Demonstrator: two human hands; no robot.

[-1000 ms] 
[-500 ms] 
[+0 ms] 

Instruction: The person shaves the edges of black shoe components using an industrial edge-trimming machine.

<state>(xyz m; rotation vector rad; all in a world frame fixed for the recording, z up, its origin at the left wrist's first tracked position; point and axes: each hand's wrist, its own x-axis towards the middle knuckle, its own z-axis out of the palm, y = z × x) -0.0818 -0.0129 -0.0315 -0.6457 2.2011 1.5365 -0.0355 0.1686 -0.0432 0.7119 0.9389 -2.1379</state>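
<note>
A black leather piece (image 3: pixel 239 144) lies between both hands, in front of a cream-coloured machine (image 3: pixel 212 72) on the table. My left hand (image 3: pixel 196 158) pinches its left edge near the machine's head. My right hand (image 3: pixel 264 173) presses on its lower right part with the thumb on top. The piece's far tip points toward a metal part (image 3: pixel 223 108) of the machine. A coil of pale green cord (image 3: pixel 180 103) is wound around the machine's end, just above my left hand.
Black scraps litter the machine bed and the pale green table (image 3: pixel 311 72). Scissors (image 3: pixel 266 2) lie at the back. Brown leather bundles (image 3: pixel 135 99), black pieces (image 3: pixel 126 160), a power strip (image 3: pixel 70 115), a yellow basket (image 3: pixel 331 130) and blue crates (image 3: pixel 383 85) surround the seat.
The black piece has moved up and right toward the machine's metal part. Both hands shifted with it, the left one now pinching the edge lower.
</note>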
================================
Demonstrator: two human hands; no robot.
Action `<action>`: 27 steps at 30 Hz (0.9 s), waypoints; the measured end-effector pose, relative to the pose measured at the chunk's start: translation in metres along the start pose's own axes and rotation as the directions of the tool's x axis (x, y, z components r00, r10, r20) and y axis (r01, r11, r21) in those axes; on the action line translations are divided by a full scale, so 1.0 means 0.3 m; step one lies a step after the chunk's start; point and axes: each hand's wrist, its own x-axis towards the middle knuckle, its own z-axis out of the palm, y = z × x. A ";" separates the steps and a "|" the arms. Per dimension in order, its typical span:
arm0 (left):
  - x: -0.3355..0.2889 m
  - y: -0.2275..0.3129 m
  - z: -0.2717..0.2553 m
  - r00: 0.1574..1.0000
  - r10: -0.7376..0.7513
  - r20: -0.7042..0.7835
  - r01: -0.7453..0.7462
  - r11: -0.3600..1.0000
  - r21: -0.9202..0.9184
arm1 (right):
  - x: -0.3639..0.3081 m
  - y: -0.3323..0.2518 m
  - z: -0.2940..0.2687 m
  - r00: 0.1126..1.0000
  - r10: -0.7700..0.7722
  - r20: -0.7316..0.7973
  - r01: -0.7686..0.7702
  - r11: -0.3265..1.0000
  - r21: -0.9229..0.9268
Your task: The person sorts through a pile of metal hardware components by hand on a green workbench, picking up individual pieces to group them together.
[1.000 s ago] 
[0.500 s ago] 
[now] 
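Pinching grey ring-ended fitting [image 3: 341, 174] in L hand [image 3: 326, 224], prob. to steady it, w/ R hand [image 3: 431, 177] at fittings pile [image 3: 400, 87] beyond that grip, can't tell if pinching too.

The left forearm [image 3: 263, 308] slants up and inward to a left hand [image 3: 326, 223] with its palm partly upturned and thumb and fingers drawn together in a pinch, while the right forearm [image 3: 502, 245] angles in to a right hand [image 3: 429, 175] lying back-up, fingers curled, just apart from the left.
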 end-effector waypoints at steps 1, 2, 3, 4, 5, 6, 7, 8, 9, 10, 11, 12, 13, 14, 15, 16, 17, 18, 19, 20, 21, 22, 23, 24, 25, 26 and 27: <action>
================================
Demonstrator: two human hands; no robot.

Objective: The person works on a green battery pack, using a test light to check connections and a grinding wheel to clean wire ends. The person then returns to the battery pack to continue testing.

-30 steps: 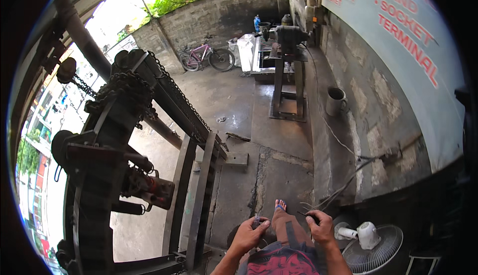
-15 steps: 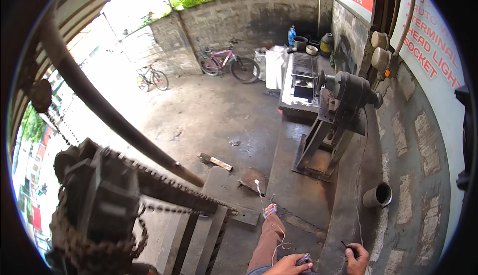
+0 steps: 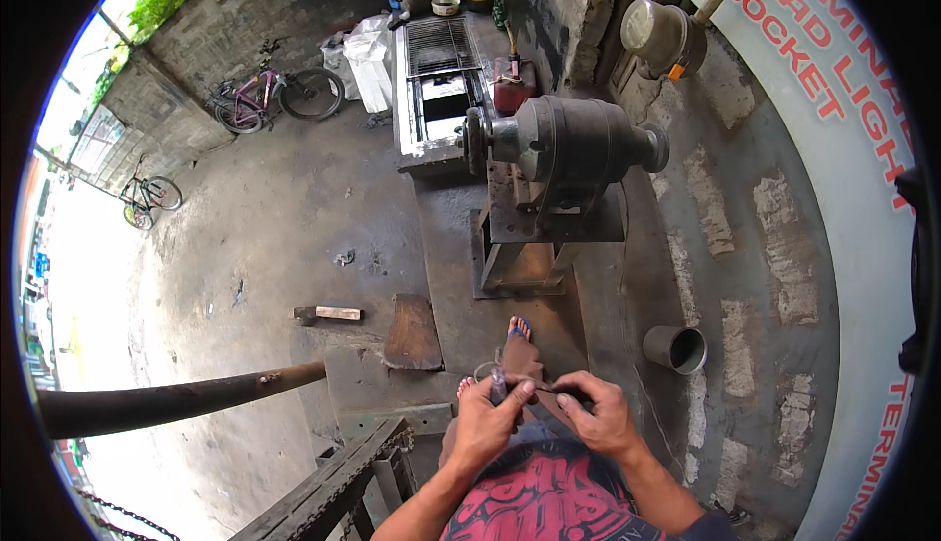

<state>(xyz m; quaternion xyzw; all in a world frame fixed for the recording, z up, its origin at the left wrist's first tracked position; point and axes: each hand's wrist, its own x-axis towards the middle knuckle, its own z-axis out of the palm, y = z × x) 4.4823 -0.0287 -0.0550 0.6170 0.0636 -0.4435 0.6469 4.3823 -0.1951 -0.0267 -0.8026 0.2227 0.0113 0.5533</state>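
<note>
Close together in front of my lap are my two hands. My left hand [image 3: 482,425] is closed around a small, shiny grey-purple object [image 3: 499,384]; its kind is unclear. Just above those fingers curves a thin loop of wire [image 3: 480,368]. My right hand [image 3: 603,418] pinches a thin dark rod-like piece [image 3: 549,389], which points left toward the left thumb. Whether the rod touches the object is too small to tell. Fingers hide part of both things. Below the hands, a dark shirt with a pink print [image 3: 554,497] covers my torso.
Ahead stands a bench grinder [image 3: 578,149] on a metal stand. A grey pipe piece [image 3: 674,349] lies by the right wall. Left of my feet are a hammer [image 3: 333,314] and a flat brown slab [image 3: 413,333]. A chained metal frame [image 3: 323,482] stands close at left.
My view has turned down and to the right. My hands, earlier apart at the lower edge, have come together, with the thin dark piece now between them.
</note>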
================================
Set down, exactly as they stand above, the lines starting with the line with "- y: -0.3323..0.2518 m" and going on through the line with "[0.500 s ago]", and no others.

● **Solution for this exercise**:
  - y: -0.3323..0.2518 m
  - z: -0.2940..0.2687 m
  - r00: 0.1126..1.0000
  - r10: -0.7700..0.7722
  - r20: -0.7316..0.7973
  - r01: -0.7686..0.7702
  - r11: -0.3265..1.0000
  - r21: -0.9229..0.9268
Your task: The person sorts through a pile of metal hardware components by hand on a green workbench, picking up individual pieces to group them together.
[1.000 s ago] 
[0.500 s ago] 

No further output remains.